# This freebie left me speechless... (Pacific strings)



## zedmaster (Mar 14, 2022)

A very usable strings freebie was just released by Performance Samples. High-quality symphonic string spiccatos for 0$, no range limitation. A taste of Pacific. Great job, Jasper!

Does this one make it to your list of favorite freebies?


----------



## ThisFellowPlayingTheCello (Mar 14, 2022)

Sounds great. Thx for the review.
I'm going to try and download it again. Didn't work last I tried


----------



## ThisFellowPlayingTheCello (Mar 14, 2022)

It kept getting stuck in a loop at one part, downloading the 3rd part and then trying to extract it. But went into the folder and tried to open the instruments. Seems to work fine. Not sure if it's missing some samples or smth though. Nothing I've noticed though.


----------



## zedmaster (Mar 14, 2022)

ThisFellowPlayingTheCello said:


> It kept getting stuck in a loop at one part, downloading the 3rd part and then trying to extract it. But went into the folder and tried to open the instruments. Seems to work fine. Not sure if it's missing some samples or smth though. Nothing I've noticed though.


Same for me hehe. Works fine though, and the sound is massive.


----------



## ThisFellowPlayingTheCello (Mar 14, 2022)

zedmaster said:


> Same for me hehe. Works fine though, and the sound is massive.


I have fluid shorts, it sounds almost the same, not that i'm complaining. Nice to have an ensemble edition :D


----------



## Rudianos (Mar 14, 2022)

ThisFellowPlayingTheCello said:


> It kept getting stuck in a loop at one part, downloading the 3rd part and then trying to extract it. But went into the folder and tried to open the instruments. Seems to work fine. Not sure if it's missing some samples or smth though. Nothing I've noticed though.

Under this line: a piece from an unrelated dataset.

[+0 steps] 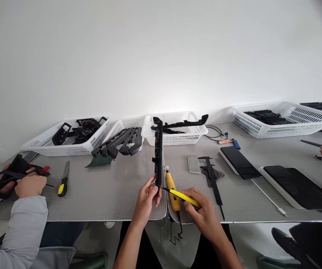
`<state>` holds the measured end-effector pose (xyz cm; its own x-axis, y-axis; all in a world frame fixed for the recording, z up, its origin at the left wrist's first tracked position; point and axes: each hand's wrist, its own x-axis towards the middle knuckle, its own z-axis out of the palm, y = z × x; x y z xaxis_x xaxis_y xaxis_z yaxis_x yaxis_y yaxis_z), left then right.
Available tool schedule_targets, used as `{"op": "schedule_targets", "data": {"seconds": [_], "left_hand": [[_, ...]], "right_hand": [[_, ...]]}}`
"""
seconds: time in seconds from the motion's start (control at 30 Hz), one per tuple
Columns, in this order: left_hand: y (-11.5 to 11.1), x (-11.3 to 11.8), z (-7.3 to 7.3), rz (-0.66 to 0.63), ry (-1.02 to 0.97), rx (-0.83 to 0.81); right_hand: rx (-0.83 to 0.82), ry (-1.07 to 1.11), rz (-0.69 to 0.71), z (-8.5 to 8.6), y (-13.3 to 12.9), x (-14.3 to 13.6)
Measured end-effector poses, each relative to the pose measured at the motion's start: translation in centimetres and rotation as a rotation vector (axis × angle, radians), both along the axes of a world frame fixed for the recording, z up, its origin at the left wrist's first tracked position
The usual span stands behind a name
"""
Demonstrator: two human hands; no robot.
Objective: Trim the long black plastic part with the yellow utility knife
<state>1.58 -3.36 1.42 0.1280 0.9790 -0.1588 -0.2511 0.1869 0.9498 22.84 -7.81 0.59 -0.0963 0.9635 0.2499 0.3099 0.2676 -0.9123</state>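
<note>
Held upright above the table is a long black plastic strip [158, 149], ribbed on its side. My left hand [146, 198] is closed around its lower end. In my right hand [201, 211] is a slim yellow-and-black utility knife [183, 197], gripped like a pen. The knife's dark tip points left and meets or nearly meets the strip's lower end by my left fingers; I cannot tell whether they touch. A yellow corded rotary tool [172, 190] lies on the table just behind the knife.
White baskets [174, 140] of black parts line the wall. Right of my hands are a caliper [212, 177], a small grey block [193, 164], a lighter [235, 144] and a black-screened phone [240, 162]. Co-workers' hands [32, 185] work at both sides, near a file [64, 181] at left.
</note>
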Motion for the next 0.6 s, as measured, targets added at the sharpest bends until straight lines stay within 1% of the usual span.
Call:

Had to get the direct links because I was also looped in Conduct. Direct links in Email from performance samples. Still have not spent money here - I know a lot of people like these strings. Really nice to see this as a freebie though. Def not bad shorts.


----------



## thorwald (Mar 14, 2022)

Releasing this for free is commendable, the library has a great tone.

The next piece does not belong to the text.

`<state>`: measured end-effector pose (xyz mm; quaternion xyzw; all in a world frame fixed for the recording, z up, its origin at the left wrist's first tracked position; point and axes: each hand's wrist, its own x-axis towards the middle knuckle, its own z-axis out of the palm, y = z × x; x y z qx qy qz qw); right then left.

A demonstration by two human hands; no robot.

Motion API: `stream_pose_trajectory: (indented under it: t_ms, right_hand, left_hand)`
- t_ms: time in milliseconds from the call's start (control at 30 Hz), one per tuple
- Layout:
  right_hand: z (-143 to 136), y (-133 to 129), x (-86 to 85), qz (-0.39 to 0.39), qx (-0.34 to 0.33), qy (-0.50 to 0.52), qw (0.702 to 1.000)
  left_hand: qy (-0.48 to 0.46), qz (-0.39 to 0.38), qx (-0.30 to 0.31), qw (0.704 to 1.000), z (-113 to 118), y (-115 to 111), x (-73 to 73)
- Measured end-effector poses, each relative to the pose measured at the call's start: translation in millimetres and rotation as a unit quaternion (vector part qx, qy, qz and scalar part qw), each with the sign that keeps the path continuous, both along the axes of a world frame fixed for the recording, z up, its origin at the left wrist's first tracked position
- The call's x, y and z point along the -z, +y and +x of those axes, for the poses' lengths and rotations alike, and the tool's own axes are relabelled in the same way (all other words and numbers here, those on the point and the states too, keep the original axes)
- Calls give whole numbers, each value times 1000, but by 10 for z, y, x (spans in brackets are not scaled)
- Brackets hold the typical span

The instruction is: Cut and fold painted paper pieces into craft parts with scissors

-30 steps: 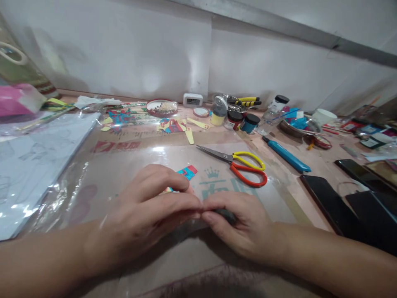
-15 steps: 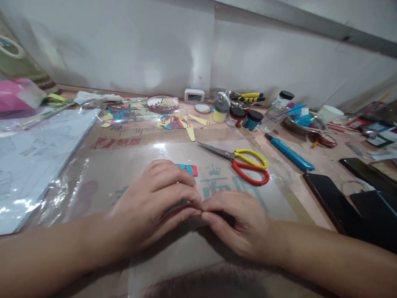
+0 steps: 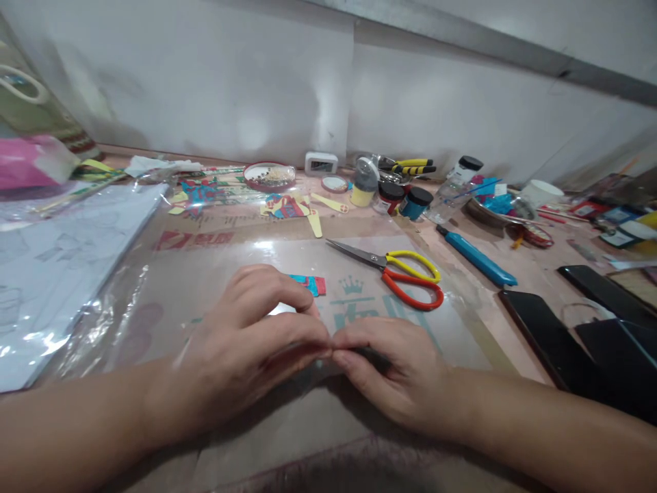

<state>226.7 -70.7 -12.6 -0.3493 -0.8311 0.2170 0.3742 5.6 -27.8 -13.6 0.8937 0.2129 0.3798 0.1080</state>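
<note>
My left hand (image 3: 267,329) and my right hand (image 3: 393,366) meet fingertip to fingertip above the plastic-covered board. Thumb and forefinger are pinched together on each hand; whatever lies between them is too small or hidden to make out. Just behind my left fingers lies a small blue and red painted piece (image 3: 312,285), partly covered by that hand. Beyond my right hand rest scissors (image 3: 380,261) with one yellow and one red handle, blades pointing left.
Painted cut-outs (image 3: 287,205), a dish of beads (image 3: 269,175), paint jars (image 3: 415,203) and a small white display (image 3: 321,163) line the back. To the right are a blue utility knife (image 3: 480,258) and dark phones (image 3: 538,335). Drawing sheets (image 3: 66,260) under plastic lie left.
My left hand has shifted slightly left and its middle finger has lifted, opening a wider gap above the forefinger. Both pinches still meet at the same place.
</note>
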Motion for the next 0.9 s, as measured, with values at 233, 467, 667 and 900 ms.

Am I the only one who is bothered by a reverse-like effect just before a note? I realize that this is likely thanks to the way these performances were sampled, so that we hear a bit of the sound of the previous same-note repetition in the room, but I'm not sure if this can be changed.

Slightly off-topic, but I honestly wish Performance Samples added NKS support to their libraries. Not being able to e.g. change microphone positions or the start offset of samples really stops me from purchasing anything from them, which is especially disappointing given how beautiful Vista sounds.


----------



## zedmaster (Mar 14, 2022)

ThisFellowPlayingTheCello said:


> I have fluid shorts, it sounds almost the same, not that i'm complaining. Nice to have an ensemble edition :D


Good point, there is some similarity. But I think the section size here is larger (16/12/8/8).


----------



## Bernard Duc (Mar 14, 2022)

thorwald said:


> Am I the only one who is bothered by a reverse-like effect just before a note? I realize that this is likely thanks to the way these performances were sampled, so that we hear a bit of the sound of the previous same-note repetition in the room, but I'm not sure if this can be changed.


Give a shorter value to PB offset (playback offset).


----------



## thorwald (Mar 14, 2022)

Bernard Duc said:


> Give a shorter value to PB offset (playback offset).


Ah, so it's definitely doable then. Thanks.

All I need to do is wait and see if NKS or just Komplete mappings are added in the future.


----------



## ThisFellowPlayingTheCello (Mar 14, 2022)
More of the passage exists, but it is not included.